'Annihilation' review - does its straight-to-Netflix fate bode poorly for the future of cinema?
Annihilation is a visually unique film may have missed out on its chance to be on the big screen in the UK but got its day in the sun with Netflix instead. Its cinematography, however, seems somewhat misplaced on the small screens of streaming.
Midway through Alex Garland’s second film Annihilation comes a scene so viscerally terrifying it will haunt my memory interminably. The scene is too existentially horrifying to spoil, yet it involves a bear with a human skull for a head, the disembodied, blood curdling screams of a departed companion and a pervasive quality of powerless dread that recalls both Hitchcock and Francis Bacon. It will surely be remembered as one of the finest cinematic scenes this year. It is also one that residents of the UK will probably never get to see in a cinema.
Annihilation is the sort of film cinemas need to survive in the Netflix age; a film layered with a sense of spectacle that simply cannot be replicated on a laptop screen that simultaneously tackles far weightier themes than most blockbusters would even attempt. Whilst it often falters in examining those themes with the philosophical rigour they deserve, it’s still a genuinely ambitious, often ecstatically realised work of science fiction. Yet in a cruelly ironic twist, the film has been dumped straight to Netflix by a studio that deemed it ‘too intellectual’ to make money in cinemas.
Regardless of whether or not the studio was right, the fact that selling off a film to streaming services without a chance for people to see it in cinemas is now even an option sets a dangerous precedent for the future of the multiplex. It’s especially damaging in cases such as Annihilation, a film whose dizzying visual ambition is muted when viewed on a computer screen (or god forbid, a smartphone).
Following a team of five female scientists as they enter a mysterious anomalous zone known as ‘The Shimmer’, one might be confused during the film’s first hour as to why the studio balked at Annihilation.
Indeed, the film’s opening half deals almost exclusively in stock characters and B-movie cliches. Despite featuring some of Hollywood’s most talented female leads, actors such as Jennifer Jason Leigh, Gina Rodriguez and Tessa Thompson are attributed with thin characters whose motives, while interesting on paper, are explained within the film through rote exposition.
Yet in a cruelly ironic twist, the film has been dumped straight to Netflix by a studio that deemed it ‘too intellectual’ to make money in cinemas.
Likewise, the various action and horror set-pieces in the first hour fail to inspire, whilst there are some truly bizarre compositional techniques employed throughout the film; the relentless centre-framing of characters with ugly dead space behind them is perplexing.
Yet as the film goes on, it settles into an eerily existential groove as it delves into its funhouse-mirror depiction of a world where biology has gone awry. As the minds and bodies of the characters start to collapse and even intermingle, the film creates images that are both memorably haunting and genuinely gorgeous, finding a perverse and horrific beauty in decay.
The film’s stunning production design - which creates an expressionistic world built from the fractured psyches of its characters - manages to elevate the film beyond its often two-dimensional dialogue scenes and flat, washed out cinematography.
The studio’s rejection of Annihilation becomes clearer when one reaches its sumptuously radical finale.
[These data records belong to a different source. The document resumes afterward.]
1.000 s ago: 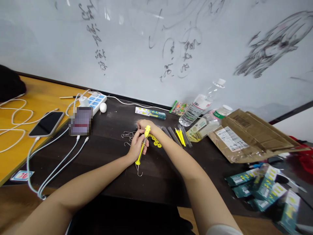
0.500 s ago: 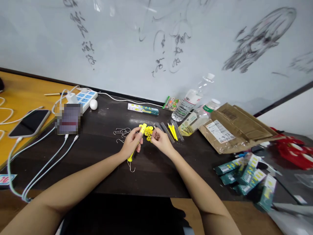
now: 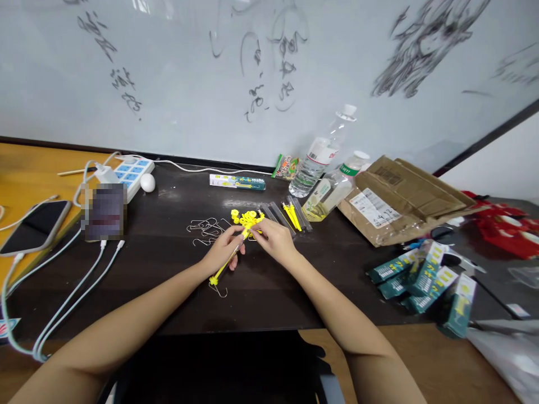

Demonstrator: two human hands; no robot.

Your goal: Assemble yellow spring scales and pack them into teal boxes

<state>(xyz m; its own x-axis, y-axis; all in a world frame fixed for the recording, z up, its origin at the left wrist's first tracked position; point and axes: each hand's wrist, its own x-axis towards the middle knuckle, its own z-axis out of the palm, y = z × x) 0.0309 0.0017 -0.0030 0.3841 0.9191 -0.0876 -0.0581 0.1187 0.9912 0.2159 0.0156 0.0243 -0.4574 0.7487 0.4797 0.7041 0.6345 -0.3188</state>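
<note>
My left hand (image 3: 224,250) is wrapped round a slim yellow and clear tube (image 3: 226,265), held slanting over the dark table. A metal hook (image 3: 219,290) hangs from its lower end. The fingers of my right hand (image 3: 272,238) are pinched at the tube's upper yellow end; whether they hold a separate small piece is hidden. Small yellow parts (image 3: 236,215) lie in a pile just beyond my hands. Loose metal hooks (image 3: 204,226) lie to the left. Right of the pile are clear tubes (image 3: 278,217) and yellow sticks (image 3: 292,216).
At the back lie a printed box (image 3: 237,182) and a snack packet (image 3: 286,166), beside two bottles (image 3: 315,163). A cardboard parcel (image 3: 396,196) and several green boxes (image 3: 425,280) are at right. Phones (image 3: 36,227), cables and a power strip (image 3: 135,175) occupy the left.
My right hand has moved left from the yellow pile to the tube's upper end. My left hand still holds the tube. The camera view has shifted slightly.
</note>
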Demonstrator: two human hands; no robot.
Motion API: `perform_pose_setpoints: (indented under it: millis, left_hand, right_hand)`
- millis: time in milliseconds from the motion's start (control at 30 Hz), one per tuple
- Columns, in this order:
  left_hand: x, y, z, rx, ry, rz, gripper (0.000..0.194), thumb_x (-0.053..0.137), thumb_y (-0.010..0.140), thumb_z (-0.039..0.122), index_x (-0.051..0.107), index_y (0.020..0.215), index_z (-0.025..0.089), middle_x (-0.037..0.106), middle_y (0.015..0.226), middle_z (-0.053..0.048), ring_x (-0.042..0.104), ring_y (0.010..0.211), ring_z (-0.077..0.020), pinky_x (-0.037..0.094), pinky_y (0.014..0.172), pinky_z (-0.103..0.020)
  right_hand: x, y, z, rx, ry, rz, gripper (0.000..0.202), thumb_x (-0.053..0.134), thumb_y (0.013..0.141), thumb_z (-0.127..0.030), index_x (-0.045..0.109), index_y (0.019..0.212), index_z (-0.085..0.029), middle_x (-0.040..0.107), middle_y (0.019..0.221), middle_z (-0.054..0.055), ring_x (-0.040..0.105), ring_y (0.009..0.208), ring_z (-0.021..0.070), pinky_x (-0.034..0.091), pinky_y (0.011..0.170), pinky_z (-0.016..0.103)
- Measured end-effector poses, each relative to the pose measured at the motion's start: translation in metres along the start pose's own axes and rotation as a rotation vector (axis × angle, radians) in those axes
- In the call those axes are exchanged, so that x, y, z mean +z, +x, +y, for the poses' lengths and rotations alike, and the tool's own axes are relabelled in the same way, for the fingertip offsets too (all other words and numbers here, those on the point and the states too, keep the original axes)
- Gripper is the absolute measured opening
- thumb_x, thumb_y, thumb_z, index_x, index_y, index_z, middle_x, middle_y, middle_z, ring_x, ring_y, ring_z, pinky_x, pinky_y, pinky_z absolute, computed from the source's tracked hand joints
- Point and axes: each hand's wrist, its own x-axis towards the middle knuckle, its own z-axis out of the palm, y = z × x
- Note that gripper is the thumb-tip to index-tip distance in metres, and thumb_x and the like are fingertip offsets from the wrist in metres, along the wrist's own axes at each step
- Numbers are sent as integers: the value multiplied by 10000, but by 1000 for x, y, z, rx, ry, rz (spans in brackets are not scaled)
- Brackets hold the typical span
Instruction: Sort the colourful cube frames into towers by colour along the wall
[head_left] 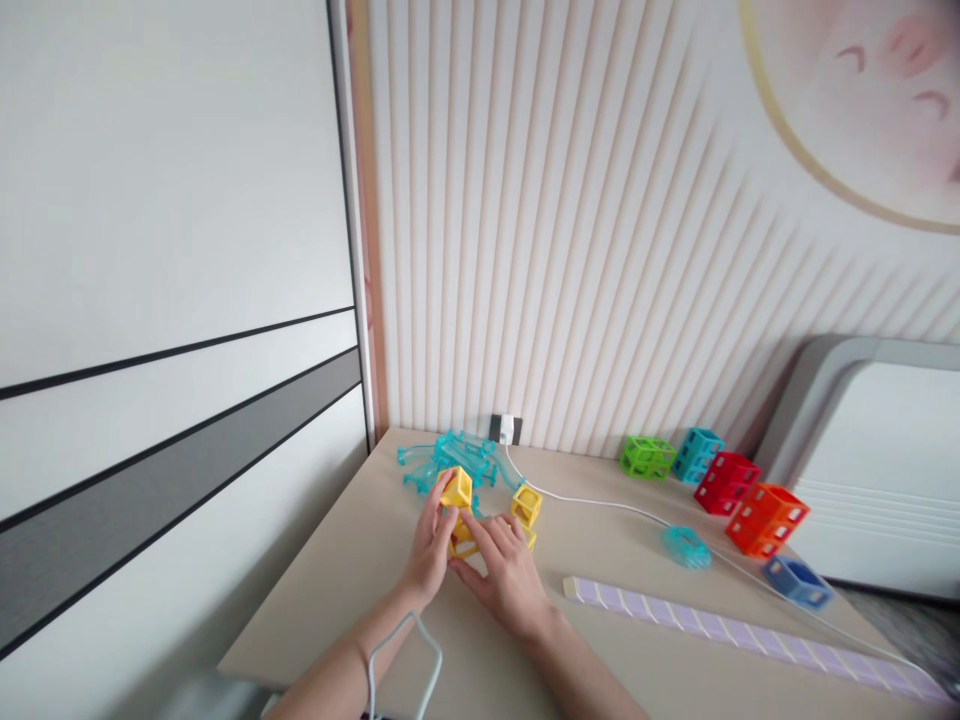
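Right hand point(506, 565): fingers at the lower yellow frame point(463, 545) (whether gripping, cannot be determined). Left hand point(431, 550): closed on the upper yellow cube point(456, 488), directly above that frame, over the beige table point(330, 590). Beyond: another yellow cube point(526, 505), tangled teal pieces point(457, 455), then a white plug point(507, 428) at the ribbed wall point(525, 220).

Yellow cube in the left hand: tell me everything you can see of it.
The yellow cube is bright, boxy and plastic-looking, with a framed window in its visible side. It's tilted, gripped by the fingers of the left hand, which hide part of it. It sits just above another yellow piece by the right hand's fingertips; I can't tell whether the two are joined. Turquoise pieces lie behind it on the table.
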Motion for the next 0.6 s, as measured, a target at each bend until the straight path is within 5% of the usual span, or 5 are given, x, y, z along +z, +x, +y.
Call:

Doubling down on the film’s elegiac examination of humanity’s capacity for self-destruction, the film’s climactic pas-de-deux between Natalie Portman’s Lena and an uncanny stalker is a giddily hypnotic piece of genuine avant-garde cinema.
The film’s thin characters and relentlessly simplistic overuse of cancerous imagery prevent Annihilation from attaining the cerebral complexity it yearns for, yet its finale is executed with such genuine visual awe so as to affect the viewer on a more visceral level.
Comparisons have been drawn between Annihilation and the ponderous portent of Andrei Tarkovsky’s Stalker, as well as the visual experimentation of 2001: A Space Odyssey. To be sure, Annihilation never reaches the psychological profundity of either of those reference points. Yet there are few big-budget sci-fi films today that would even attempt to, and when Annihilation lets its mesmerizingly melancholic imagery speak for itself it transcends whatever issues its screenplay might possess.
Photo by Flickr / junaidrao
It’s especially cruel that this flawed film’s finest qualities - its magnificent horror scenes and spellbinding spectacle - are the ones that have been hurt the most by the decision to forgo a cinema release.
In an age of safe bets and bean counters, it’s increasingly likely that studios will continue to view challenging, risky, big-budget sci-fi as not worth the expenditure. When (and if) films like Annihilation are released, they may well suffer the same fate of being dumped on the internet by executives that assume there isn’t an audience for progressive and adventurous blockbuster cinema. Prove them wrong.